*Instructions for the task*: Stop after the line containing "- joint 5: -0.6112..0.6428"; retype every line of the data before it exactly, starting from the first.

*** Opening The data ***

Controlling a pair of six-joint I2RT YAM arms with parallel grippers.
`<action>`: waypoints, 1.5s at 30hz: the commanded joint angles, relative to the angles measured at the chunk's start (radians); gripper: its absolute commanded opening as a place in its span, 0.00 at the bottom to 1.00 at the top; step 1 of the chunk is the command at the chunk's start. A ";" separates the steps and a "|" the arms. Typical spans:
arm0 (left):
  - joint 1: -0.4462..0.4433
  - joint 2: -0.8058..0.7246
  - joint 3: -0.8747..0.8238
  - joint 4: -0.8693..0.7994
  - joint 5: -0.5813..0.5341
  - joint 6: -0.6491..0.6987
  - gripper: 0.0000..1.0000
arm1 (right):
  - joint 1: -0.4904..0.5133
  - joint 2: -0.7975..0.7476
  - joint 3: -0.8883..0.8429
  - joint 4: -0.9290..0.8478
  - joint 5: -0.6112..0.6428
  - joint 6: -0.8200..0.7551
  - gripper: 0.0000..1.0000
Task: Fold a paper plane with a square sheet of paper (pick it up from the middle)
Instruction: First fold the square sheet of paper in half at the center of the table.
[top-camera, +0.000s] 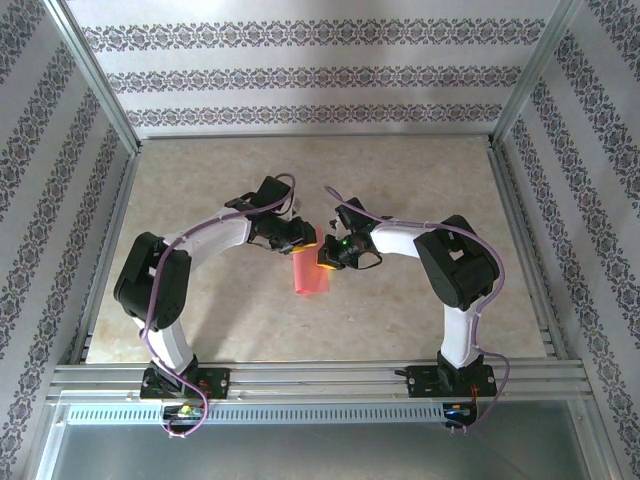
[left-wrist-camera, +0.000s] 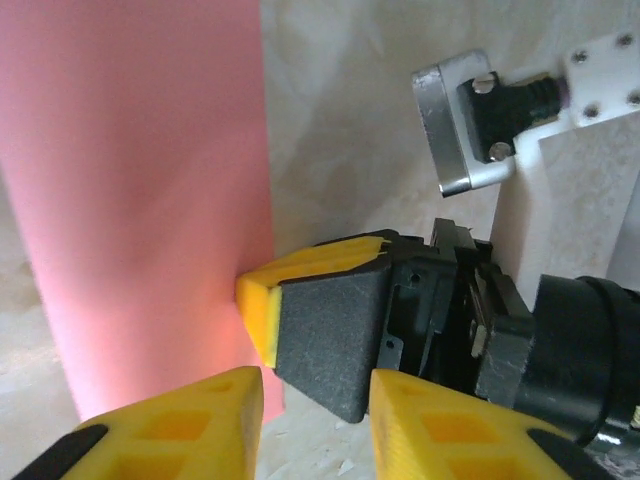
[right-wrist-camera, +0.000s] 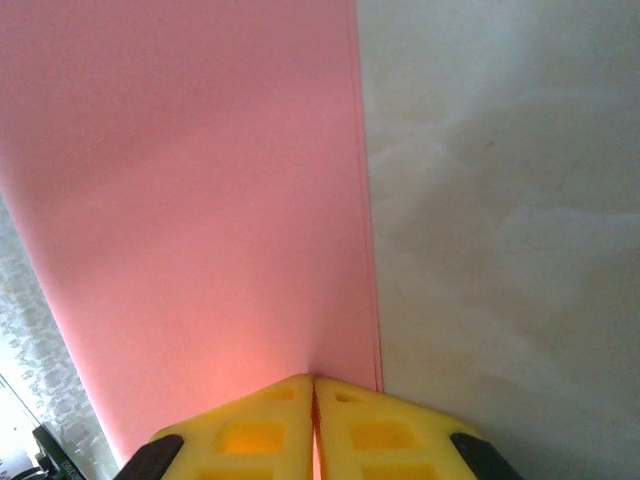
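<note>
Pink sheet of paper (top-camera: 308, 275) folded long, lying mid table between arms. Right gripper (right-wrist-camera: 314, 382) pinched tight on paper near its far end. Left gripper (left-wrist-camera: 318, 385) fingers apart, right at paper's edge.

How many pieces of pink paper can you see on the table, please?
1. The pink paper, folded into a narrow strip, is mid-table between the arms, its far end pinched by the right gripper. Folded layers could hide another sheet.
</note>
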 joint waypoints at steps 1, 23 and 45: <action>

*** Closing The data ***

*Task response*:
Controlling a pair of six-joint I2RT YAM arms with parallel grippers.
`<action>`: waypoints, 1.5s at 30hz: the commanded joint angles, relative to the angles measured at the chunk's start (radians); gripper: its absolute commanded opening as a place in its span, 0.00 at the bottom to 1.00 at the top; step 1 of the chunk is the command at the chunk's start. A ";" separates the steps and a "|" the arms. Typical spans:
arm0 (left):
  - joint 1: -0.4462..0.4433
  - joint 2: -0.8058..0.7246
  - joint 3: -0.8747..0.8238
  - joint 4: -0.8693..0.7994
  - joint 5: -0.5813..0.5341
  - joint 6: -0.6491..0.6987
  - gripper: 0.0000..1.0000
arm1 (right):
  - joint 1: -0.4904..0.5133
  - joint 2: -0.7975..0.7476
  - joint 3: -0.8883..0.8429
  - joint 4: -0.9290..0.8478
  - joint 5: -0.6112..0.6428

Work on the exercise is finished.